* _Problem description_: Pull out each line of the data that includes the word "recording".

* _Recorded information_:
Content starts
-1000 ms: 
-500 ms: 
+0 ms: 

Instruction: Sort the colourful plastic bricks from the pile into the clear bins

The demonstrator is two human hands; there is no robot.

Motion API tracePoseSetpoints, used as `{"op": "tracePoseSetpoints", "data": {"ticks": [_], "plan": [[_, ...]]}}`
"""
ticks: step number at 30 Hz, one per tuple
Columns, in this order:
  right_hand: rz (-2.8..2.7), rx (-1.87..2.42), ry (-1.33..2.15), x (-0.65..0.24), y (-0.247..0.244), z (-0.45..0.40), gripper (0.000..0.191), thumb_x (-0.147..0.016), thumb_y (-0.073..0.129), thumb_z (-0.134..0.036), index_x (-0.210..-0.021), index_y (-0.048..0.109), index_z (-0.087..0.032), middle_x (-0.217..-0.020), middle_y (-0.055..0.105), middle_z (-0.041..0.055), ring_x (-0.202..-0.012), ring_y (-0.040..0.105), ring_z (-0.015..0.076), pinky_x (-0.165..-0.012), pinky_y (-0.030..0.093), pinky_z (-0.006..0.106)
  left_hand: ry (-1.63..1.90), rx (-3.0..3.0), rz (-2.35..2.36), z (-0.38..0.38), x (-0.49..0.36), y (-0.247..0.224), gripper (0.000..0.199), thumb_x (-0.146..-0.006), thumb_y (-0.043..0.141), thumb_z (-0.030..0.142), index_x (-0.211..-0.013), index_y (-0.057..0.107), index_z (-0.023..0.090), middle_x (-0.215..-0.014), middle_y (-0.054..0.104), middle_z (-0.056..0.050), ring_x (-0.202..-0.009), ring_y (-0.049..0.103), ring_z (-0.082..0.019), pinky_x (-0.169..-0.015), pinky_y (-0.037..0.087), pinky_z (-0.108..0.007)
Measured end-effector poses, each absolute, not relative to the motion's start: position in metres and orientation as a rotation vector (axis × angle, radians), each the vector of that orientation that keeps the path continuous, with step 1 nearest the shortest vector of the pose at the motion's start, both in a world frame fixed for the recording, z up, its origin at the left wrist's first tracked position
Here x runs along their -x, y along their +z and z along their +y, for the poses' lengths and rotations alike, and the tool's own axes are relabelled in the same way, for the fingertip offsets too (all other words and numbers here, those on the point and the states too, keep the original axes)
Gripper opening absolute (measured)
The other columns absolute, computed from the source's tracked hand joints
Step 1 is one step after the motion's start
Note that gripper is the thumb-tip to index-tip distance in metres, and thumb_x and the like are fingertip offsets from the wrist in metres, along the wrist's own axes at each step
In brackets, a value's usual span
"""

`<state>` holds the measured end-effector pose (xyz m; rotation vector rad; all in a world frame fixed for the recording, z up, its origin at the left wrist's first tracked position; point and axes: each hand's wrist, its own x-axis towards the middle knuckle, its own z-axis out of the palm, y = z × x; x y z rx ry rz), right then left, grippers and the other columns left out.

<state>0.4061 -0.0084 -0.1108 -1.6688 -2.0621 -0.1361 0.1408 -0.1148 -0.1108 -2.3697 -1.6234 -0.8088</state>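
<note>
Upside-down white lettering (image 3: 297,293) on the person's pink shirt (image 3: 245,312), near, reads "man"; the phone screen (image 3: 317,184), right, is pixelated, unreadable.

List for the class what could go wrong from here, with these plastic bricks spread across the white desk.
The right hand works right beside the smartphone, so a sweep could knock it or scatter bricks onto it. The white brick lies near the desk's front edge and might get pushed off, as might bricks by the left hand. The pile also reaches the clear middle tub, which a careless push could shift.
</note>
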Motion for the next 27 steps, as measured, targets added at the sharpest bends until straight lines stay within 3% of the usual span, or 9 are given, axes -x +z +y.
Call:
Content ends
* _Completed exercise_:
Measured end-effector poses, each absolute, not relative to the motion's start: position in metres and orientation as a rotation vector (axis × angle, radians), each the vector of that orientation that keeps the path continuous, with step 1 nearest the shortest vector of the pose at the motion's start, both in a world frame fixed for the recording, z up, its origin at the left wrist's first tracked position
`<state>` holds the measured end-effector pose (xyz m; rotation vector rad; all in a world frame fixed for the recording, z up, its origin at the left wrist's first tracked position; point and axes: each hand's wrist, its own x-axis towards the middle knuckle, its own z-axis out of the palm, y = z × x; x y z rx ry rz), right then left, grippers and the other columns left out.

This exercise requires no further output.